▸ ASSIGNED TASK
Transcribe the listing below in its entirety.

=====

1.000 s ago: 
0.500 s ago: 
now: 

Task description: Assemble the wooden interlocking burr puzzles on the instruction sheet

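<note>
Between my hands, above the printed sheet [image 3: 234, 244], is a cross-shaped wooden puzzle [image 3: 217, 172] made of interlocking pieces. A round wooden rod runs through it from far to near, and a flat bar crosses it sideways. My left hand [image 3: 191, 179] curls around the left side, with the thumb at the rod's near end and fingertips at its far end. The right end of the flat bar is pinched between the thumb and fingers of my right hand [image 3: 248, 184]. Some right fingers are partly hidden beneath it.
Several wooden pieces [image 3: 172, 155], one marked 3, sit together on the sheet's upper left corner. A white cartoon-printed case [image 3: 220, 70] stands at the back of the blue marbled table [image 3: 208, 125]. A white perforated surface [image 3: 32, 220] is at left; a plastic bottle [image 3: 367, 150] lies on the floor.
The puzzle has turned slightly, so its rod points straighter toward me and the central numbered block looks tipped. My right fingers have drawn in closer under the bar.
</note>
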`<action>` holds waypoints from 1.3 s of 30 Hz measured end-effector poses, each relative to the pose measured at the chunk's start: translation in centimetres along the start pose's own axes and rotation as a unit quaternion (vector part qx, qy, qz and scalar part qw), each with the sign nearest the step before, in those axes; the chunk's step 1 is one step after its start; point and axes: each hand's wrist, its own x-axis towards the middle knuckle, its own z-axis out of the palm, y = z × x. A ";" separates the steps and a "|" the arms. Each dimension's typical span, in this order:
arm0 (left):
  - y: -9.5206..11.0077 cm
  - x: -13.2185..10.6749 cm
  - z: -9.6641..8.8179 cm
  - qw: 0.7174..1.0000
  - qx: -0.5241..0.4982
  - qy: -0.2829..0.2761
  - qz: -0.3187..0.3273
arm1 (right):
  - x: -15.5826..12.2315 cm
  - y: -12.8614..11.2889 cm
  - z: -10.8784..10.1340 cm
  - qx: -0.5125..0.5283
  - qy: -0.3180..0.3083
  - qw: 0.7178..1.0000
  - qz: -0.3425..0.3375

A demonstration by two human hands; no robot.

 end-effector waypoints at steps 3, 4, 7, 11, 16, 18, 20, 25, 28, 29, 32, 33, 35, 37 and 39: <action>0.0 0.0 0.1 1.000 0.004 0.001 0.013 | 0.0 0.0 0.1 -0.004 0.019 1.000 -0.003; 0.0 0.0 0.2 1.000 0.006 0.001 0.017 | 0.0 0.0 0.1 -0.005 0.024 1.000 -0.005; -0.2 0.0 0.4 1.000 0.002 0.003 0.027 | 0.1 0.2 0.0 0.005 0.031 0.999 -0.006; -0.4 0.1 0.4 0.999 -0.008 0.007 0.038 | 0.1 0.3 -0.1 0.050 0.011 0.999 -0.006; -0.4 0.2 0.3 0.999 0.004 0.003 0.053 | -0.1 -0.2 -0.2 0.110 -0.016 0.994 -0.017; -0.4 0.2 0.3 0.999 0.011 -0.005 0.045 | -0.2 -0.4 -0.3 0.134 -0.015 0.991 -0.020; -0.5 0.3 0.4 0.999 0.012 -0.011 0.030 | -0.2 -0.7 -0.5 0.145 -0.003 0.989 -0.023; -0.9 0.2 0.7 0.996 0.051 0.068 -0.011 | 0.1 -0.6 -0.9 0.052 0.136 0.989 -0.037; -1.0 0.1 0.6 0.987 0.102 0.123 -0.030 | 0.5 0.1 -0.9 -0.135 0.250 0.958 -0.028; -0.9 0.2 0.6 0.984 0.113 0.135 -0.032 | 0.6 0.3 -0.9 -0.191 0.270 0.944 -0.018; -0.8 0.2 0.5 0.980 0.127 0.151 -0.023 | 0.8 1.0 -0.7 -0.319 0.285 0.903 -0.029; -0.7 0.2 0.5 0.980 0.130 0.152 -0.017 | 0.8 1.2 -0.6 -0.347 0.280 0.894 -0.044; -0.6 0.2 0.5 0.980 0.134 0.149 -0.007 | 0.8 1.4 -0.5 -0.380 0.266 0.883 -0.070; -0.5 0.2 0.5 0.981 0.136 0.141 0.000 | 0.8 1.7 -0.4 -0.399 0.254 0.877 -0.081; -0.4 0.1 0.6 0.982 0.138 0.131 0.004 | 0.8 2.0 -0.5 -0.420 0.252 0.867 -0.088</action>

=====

▸ EXERCISE RESPONSE
1.000 s ago: 
0.500 s ago: 
now: 

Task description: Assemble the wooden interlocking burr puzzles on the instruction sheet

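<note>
Between my hands, above the printed sheet [image 3: 234, 244], is a cross-shaped wooden puzzle [image 3: 217, 172] made of interlocking pieces. A round wooden rod runs through it from far to near, and a flat bar crosses it sideways. My left hand [image 3: 191, 179] curls around the left side, with the thumb at the rod's near end and fingertips at its far end. The right end of the flat bar is pinched between the thumb and fingers of my right hand [image 3: 248, 184]. Some right fingers are partly hidden beneath it.
Several wooden pieces [image 3: 172, 155], one marked 3, sit together on the sheet's upper left corner. A white cartoon-printed case [image 3: 220, 70] stands at the back of the blue marbled table [image 3: 208, 125]. A white perforated surface [image 3: 32, 220] is at left; a plastic bottle [image 3: 367, 150] lies on the floor.
The puzzle has turned slightly, so its rod points straighter toward me and the central numbered block looks tipped. My right fingers have drawn in closer under the bar.
</note>
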`<action>` holds waypoints from 1.3 s of 30 Hz measured end-effector poses, each relative to the pose measured at the chunk's start: translation in centimetres along the start pose's own axes and rotation as a unit quaternion (vector part qx, qy, qz and scalar part qw), each with the sign nearest the step before, in those axes; the chunk's step 1 is one step after its start; point and axes: each hand's wrist, its own x-axis towards the middle knuckle, its own z-axis out of the palm, y = z × x. A ";" separates the steps and a "|" the arms. Each dimension's typical span, in this order:
arm0 (left):
  - y: -9.5206..11.0077 cm
  - x: -13.2185..10.6749 cm
  - z: -9.6641..8.8179 cm
  - qw: 0.7174..1.0000
  - qx: -0.5241..0.4982
  - qy: -0.2829..0.2761
  - qz: -0.3187..0.3273
arm1 (right):
  - x: -15.5826..12.2315 cm
  - y: -12.8614..11.2889 cm
  - z: -10.8784..10.1340 cm
  - qx: -0.5125..0.5283
  - qy: -0.3180..0.3083
  - qw: 0.7178..1.0000
  - qz: -0.3425..0.3375

A demonstration by two human hands; no robot.

 end-effector waypoints at steps 3, 4, 7, 11, 16, 18, 20, 25, 28, 29, 32, 33, 35, 37 and 39: <action>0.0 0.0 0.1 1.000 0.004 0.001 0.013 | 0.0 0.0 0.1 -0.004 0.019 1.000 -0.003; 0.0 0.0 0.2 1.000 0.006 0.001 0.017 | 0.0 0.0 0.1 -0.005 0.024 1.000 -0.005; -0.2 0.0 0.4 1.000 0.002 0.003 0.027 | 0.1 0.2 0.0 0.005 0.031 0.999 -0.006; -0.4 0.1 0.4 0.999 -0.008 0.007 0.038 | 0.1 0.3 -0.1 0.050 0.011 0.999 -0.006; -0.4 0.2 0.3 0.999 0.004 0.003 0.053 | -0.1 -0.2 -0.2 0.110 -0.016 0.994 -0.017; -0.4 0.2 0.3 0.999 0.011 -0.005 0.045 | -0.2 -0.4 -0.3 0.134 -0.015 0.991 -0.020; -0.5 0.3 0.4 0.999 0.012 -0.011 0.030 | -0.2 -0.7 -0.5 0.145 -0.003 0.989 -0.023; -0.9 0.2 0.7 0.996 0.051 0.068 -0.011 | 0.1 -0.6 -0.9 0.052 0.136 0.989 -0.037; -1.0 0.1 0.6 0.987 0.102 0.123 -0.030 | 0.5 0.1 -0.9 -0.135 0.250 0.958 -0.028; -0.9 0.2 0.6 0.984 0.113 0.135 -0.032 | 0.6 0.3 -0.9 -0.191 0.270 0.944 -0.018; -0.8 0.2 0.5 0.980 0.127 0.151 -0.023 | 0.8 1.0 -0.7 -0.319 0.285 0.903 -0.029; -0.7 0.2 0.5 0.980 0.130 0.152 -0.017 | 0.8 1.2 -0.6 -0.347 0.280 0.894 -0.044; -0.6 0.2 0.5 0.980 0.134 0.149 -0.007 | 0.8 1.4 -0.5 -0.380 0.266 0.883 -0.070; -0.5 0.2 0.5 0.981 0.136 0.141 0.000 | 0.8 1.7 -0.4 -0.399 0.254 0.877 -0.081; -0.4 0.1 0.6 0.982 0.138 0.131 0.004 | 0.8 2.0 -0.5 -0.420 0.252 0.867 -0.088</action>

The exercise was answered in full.